Exercise description
Only one stretch of the records below is wanted: the lines from the one holding "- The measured" through the one holding "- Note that". Return it exactly, both ends included.
Start of Block
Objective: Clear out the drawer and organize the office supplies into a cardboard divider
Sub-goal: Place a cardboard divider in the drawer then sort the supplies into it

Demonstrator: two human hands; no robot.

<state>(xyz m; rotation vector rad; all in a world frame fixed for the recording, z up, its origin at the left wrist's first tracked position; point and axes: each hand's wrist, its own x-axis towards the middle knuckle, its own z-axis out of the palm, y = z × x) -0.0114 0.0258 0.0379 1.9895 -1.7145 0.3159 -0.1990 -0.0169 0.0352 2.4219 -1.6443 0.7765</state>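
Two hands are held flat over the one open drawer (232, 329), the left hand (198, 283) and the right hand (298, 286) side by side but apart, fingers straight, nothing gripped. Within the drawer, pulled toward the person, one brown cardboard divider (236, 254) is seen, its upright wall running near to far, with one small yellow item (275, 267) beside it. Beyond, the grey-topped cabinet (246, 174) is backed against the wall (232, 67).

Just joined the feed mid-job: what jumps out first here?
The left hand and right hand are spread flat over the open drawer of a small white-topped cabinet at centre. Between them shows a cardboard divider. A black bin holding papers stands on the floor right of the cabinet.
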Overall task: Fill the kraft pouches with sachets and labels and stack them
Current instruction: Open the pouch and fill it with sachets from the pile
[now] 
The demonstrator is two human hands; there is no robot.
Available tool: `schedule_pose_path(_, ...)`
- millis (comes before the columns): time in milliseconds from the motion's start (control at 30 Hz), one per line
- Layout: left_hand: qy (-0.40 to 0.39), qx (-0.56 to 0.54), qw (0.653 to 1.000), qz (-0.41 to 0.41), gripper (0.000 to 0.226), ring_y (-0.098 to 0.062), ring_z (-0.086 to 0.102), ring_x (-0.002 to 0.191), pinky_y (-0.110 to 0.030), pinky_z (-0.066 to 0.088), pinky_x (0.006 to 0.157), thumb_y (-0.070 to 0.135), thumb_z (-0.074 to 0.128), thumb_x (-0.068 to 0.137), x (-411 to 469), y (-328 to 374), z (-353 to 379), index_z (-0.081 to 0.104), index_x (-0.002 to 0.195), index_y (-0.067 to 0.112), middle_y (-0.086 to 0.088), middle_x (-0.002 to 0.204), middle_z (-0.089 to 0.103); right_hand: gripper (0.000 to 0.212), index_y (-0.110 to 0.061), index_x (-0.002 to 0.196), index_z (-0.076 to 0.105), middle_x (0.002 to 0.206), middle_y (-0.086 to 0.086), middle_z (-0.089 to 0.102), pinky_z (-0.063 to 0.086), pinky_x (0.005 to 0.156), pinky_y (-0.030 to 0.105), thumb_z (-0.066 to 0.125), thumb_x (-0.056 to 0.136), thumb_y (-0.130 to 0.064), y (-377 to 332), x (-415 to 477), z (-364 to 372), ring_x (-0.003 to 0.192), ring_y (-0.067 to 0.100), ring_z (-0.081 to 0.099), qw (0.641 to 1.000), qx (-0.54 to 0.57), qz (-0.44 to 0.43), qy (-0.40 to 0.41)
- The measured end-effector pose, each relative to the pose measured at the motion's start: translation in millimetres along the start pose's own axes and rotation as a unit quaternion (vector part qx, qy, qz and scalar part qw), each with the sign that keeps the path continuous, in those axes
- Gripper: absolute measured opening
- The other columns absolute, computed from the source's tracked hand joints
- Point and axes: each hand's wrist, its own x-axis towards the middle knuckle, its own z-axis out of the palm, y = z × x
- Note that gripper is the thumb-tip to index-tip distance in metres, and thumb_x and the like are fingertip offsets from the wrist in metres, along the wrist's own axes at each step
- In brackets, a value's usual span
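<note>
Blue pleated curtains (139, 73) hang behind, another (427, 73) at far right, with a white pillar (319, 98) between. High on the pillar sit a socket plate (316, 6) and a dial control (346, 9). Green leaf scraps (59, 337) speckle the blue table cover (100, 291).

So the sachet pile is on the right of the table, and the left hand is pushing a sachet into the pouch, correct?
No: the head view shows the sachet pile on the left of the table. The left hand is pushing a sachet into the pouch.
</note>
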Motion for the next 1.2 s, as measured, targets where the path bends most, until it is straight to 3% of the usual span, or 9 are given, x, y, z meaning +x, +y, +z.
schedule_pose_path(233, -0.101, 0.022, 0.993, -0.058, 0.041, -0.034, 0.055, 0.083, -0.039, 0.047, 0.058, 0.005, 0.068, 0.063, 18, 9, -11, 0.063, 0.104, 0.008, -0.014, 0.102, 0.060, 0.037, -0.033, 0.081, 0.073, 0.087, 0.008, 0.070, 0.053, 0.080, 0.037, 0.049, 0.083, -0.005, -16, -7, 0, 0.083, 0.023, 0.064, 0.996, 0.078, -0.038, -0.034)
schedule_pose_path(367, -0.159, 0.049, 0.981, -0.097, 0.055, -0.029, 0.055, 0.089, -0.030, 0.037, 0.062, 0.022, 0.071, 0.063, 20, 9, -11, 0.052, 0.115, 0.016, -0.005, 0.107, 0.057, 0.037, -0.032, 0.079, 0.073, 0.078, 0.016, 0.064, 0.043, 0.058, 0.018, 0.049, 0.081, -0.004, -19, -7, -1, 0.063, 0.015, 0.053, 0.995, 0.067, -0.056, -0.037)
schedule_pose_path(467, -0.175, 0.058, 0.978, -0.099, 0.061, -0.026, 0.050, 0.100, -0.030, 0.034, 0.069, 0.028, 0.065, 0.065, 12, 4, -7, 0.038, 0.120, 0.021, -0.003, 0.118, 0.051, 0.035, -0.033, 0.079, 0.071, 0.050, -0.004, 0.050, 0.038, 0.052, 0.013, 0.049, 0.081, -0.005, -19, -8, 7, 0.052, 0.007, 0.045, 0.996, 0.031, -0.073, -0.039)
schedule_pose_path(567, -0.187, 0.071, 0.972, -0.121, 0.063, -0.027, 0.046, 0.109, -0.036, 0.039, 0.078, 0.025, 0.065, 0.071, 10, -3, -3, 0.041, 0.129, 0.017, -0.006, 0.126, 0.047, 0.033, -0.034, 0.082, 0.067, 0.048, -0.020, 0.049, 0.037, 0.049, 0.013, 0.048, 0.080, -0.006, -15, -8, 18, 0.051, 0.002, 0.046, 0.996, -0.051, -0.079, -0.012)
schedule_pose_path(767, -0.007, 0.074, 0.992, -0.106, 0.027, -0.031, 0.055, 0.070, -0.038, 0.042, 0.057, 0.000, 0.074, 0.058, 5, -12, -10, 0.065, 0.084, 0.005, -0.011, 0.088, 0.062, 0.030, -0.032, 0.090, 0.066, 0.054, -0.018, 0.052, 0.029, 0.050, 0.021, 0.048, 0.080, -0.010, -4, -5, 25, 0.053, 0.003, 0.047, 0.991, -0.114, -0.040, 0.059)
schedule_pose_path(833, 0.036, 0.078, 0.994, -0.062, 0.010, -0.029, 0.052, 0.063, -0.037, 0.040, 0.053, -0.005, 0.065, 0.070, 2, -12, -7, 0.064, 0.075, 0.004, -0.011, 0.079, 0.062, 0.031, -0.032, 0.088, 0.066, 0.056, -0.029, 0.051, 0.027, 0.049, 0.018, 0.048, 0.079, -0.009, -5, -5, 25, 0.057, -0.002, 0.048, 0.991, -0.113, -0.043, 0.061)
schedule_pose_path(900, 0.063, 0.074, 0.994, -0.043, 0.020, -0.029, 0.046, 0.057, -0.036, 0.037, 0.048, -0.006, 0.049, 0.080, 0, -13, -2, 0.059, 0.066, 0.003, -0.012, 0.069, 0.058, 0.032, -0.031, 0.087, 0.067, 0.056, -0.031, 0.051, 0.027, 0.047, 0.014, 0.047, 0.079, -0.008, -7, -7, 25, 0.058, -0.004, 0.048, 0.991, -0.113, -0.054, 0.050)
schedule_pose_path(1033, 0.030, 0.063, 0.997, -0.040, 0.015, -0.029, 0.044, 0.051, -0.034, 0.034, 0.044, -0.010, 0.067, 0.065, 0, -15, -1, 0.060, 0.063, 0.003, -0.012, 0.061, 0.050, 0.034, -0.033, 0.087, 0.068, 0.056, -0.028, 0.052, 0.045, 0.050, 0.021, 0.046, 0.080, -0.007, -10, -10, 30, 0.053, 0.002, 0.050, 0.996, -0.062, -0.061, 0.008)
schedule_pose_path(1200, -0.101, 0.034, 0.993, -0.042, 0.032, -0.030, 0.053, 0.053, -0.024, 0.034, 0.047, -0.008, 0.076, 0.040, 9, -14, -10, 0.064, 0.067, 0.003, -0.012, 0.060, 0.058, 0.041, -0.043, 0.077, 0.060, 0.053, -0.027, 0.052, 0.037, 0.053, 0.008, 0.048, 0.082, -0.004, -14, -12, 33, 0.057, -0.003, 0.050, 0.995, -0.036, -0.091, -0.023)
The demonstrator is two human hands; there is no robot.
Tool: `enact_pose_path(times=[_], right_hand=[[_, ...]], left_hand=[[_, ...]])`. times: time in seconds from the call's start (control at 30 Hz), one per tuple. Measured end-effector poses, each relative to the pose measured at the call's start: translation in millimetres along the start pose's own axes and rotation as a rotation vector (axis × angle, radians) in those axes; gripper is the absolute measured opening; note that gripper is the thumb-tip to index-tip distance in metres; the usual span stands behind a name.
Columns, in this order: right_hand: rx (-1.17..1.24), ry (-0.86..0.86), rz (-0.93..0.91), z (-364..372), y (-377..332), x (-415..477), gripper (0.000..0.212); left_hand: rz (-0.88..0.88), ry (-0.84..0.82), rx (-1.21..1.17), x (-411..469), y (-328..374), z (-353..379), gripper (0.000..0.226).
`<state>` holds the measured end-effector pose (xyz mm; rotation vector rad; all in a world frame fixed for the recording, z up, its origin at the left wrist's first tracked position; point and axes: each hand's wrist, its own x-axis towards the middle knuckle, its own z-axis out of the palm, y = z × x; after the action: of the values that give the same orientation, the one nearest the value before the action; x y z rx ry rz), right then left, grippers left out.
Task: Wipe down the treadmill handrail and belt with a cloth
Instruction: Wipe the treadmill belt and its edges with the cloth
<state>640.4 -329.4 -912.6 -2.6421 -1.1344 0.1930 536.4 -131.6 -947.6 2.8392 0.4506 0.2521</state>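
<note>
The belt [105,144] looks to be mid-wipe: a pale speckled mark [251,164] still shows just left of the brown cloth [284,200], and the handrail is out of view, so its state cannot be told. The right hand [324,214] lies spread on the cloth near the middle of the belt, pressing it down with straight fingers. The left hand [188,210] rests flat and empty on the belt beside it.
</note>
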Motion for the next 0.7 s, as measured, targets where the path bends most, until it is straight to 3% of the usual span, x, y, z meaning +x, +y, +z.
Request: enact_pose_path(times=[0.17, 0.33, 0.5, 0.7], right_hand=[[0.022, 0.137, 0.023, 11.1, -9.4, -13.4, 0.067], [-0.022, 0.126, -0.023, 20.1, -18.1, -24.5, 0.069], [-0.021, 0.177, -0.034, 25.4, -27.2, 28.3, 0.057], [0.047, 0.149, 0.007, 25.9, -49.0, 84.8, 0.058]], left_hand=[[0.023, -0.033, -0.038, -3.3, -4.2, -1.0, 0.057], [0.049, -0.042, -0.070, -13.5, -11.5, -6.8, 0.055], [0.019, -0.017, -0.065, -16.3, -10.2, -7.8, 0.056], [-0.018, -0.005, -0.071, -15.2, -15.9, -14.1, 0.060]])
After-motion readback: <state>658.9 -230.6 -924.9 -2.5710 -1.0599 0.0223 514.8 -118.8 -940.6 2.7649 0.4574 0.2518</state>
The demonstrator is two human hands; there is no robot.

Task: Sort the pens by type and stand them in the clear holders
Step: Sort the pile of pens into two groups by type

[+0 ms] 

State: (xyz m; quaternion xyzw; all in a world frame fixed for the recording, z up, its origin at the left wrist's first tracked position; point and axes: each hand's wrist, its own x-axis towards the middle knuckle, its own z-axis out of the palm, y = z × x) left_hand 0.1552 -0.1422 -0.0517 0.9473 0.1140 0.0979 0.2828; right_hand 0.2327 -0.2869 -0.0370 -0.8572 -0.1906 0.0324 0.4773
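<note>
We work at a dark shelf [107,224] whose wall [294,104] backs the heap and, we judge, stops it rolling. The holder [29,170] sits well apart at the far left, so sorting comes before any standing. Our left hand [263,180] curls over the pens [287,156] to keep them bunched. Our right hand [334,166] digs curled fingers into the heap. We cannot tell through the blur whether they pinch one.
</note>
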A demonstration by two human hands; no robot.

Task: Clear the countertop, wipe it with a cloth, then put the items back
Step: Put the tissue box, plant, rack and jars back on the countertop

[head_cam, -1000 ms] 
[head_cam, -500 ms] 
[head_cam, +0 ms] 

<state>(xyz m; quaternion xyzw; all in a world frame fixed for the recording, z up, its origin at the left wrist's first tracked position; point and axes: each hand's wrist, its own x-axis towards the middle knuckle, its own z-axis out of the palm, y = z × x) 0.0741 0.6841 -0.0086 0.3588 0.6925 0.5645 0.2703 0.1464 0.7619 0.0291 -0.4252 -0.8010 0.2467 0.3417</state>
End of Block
Result for this task
- The measured end-effector pose, each relative to the pose measured at the motion's start: translation in millimetres along the start pose's own axes and rotation as a unit quaternion (vector part qx, qy, qz and scalar part qw), each with the sign that keeps the path continuous, in those axes
- Gripper: absolute measured opening
- The other columns absolute, computed from the source's tracked hand joints
- Point and axes: each hand's wrist, its own x-axis towards the middle knuckle, its own z-axis out of the palm, y = z × x
- Note that gripper is the thumb-tip to index-tip distance in metres, and thumb_x and the like are fingertip offsets from the wrist in metres, along the wrist's own axes at each step

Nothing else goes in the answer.